## Exercise details
In the records below, find each line with "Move" and copy it.

## Data excerpts
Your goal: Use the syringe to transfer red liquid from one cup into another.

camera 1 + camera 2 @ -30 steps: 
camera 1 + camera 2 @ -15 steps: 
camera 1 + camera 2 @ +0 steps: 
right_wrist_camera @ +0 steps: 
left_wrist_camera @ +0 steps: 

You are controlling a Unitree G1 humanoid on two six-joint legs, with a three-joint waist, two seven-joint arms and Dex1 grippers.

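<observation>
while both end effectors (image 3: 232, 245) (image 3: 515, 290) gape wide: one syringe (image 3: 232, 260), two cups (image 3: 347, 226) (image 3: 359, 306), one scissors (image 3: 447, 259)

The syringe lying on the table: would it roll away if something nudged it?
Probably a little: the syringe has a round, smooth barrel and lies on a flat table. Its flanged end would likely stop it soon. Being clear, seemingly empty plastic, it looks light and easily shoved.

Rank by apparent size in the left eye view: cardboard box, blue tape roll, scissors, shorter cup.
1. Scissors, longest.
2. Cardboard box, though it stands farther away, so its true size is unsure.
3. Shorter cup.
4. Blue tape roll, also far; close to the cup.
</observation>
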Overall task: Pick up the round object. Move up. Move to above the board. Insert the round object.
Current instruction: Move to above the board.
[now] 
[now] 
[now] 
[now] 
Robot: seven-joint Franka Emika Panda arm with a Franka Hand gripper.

## Solution
Overall task: Pick up the round object. Move up. Move to above the board. Insert the round object.
Current instruction: Move to above the board.

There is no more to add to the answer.